John McNamara, professor of civil engineering at NMSU, has received a $40,000 award from Sandia National Laboratories to develop methods to evaluate adhesives used in automotive metal joints.
The U.S. Federal Aviation Administration (FAA) Airworthiness Assurance Nondestructive Inspection Validation Center (AANC), operated by Sandia National Laboratories, provides the FAA, U.S. Department of Defense and U.S. Department of Energy with independent and quantitative evaluations of new and enhanced inspection techniques. Sandia’s primary mission is to ensure the United States nuclear arsenal is safe, secure and reliable. As a result, Sandia has extensive inspection, testing and manufacturing capabilities and expertise.

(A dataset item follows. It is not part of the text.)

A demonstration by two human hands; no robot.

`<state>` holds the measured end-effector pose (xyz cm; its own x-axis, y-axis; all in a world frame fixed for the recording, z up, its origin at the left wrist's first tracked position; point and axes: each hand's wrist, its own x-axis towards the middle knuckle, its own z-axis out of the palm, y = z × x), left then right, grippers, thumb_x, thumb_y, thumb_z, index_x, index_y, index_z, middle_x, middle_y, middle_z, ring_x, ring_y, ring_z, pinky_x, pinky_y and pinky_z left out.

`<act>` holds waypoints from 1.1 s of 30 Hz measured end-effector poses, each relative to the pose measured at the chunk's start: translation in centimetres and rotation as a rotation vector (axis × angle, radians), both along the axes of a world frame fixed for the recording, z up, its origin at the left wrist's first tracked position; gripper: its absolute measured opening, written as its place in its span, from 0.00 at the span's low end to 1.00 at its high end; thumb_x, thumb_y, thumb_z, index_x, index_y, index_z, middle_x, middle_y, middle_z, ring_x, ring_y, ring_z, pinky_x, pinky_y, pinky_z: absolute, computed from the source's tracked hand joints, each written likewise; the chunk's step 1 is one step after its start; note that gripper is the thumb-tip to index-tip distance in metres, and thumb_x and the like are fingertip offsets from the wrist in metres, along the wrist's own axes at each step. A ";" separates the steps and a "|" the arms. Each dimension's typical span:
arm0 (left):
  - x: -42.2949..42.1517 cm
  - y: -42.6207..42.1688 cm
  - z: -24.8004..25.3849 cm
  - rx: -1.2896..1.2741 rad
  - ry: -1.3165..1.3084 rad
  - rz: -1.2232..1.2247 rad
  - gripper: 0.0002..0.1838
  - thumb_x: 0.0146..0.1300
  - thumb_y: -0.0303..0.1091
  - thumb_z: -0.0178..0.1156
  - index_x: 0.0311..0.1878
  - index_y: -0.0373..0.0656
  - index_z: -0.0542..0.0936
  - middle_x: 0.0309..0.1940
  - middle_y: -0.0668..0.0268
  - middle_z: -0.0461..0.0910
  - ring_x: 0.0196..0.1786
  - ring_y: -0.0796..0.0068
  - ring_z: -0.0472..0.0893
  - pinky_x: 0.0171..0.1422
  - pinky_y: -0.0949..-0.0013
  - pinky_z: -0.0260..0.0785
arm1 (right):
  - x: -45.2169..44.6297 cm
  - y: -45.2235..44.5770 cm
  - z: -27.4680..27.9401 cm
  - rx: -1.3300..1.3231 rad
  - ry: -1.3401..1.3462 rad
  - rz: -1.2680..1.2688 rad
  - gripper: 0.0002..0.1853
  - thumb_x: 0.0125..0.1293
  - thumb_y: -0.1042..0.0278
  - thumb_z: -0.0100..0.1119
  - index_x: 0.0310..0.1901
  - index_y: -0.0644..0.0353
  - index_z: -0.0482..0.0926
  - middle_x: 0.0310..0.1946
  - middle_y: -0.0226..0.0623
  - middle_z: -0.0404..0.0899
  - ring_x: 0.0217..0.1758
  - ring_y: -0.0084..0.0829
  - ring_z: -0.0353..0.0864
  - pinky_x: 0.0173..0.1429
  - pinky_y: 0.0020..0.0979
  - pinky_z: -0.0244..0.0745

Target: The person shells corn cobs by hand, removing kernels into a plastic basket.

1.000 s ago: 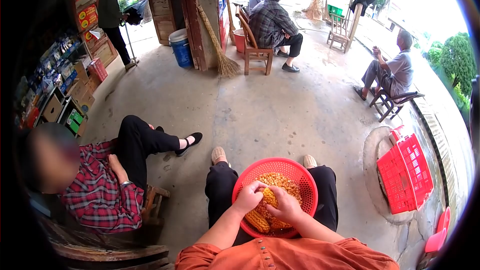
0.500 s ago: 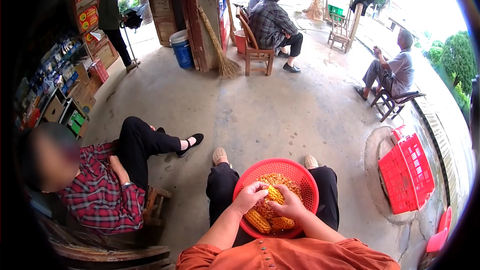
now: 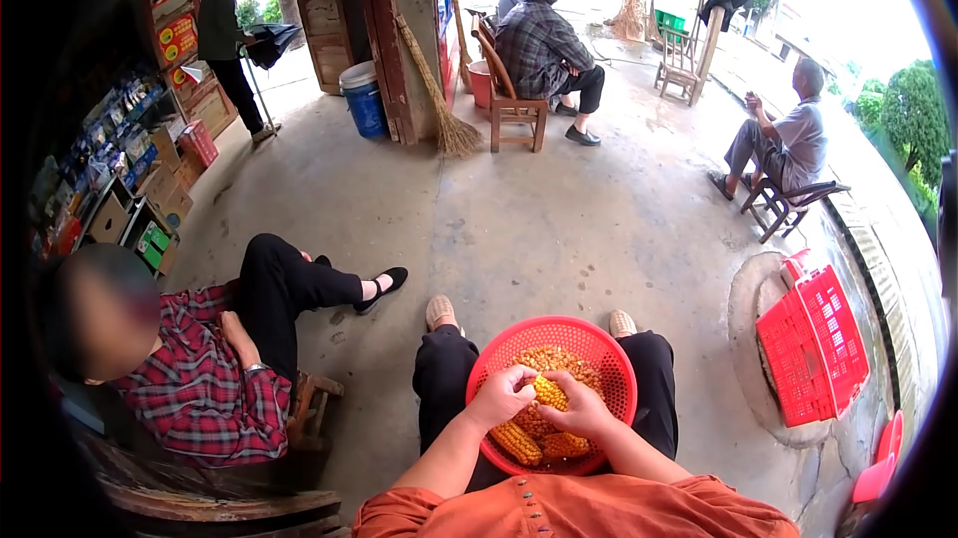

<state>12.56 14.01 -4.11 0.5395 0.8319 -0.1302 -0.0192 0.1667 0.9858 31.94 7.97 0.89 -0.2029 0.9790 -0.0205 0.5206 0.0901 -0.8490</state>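
Observation:
A red perforated plastic basket [image 3: 624, 378] rests on my lap between my knees. Loose yellow corn kernels [image 3: 561, 358] cover its inside, and whole corn cobs [image 3: 516, 443] lie at its near side. Above them, a corn cob [image 3: 548, 393] is gripped between both hands. My left hand [image 3: 502, 398] is closed on the cob's left end, thumb and fingers pressed together. Around the right side of the same cob, my right hand [image 3: 577, 405] has its fingers curled. Part of the cob is hidden by my fingers.
A person in a plaid shirt [image 3: 215, 368] sits close on my left. To my right stand a red crate [image 3: 813, 343] and red plastic pieces [image 3: 878, 463]. Farther off are a straw broom [image 3: 449, 124], a blue bucket [image 3: 363, 104], seated people and a person standing with a stick.
My left hand has shifted slightly on the cob and its fingers have curled in more. The right hand stays around the cob with only a small shift.

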 end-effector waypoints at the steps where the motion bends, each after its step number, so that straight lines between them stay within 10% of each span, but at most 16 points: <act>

Adhesive joining is widely used in automotive production today. Currently, adhesives are primarily used for increased stiffness, noise and vibration dampening and sealing. The adhesive is usually used in combination with resistance spot welds or rivets. As adhesives are added to improve crash performance, the quality of these bonds becomes critical. At present, the quality control of adhesive joints relies on the robust control of the adhesive preparation and its application. However, there is no method available to test the overall quality of the joints other than destructive testing.
The main objective of this project is to develop ultrasonic methodologies and data analysis algorithms to identify characteristics of bonded joints, in support of the ongoing AANC project entitled “Nondestructive Inspection of Adhesive Bonds in Automotive Metal/Metal Joints.” This will be accomplished by identifying th e most promising ultrasonic and data processing techniques for adhesive bond inspection and characterization. Followed by an investigation of the possibility of using contact ultrasonics, air-coupled ultrasonics, or laser generated ultrasonics in adhesive bond inspection. The ultrasonic wave propagation parameters best suited and most sensitive to adhesive bond inspection will be determined. Structural/material models capable of representing experimentally determined bond characteristics, and predicting future behavior will be designed. The most appropriate signal processing algorithm for extracting the maximum amount of information from each ultrasonic inspection will be determined. The best pattern recognition algorithm to automatically process ultrasonic inspection data and provide recommendations regarding the characteristics of the adhesive bond will be determined. Finally, laboratory results with known bond specimens will be compared to results from unknown bond specimens to evaluate the robustness of the developed methodologies.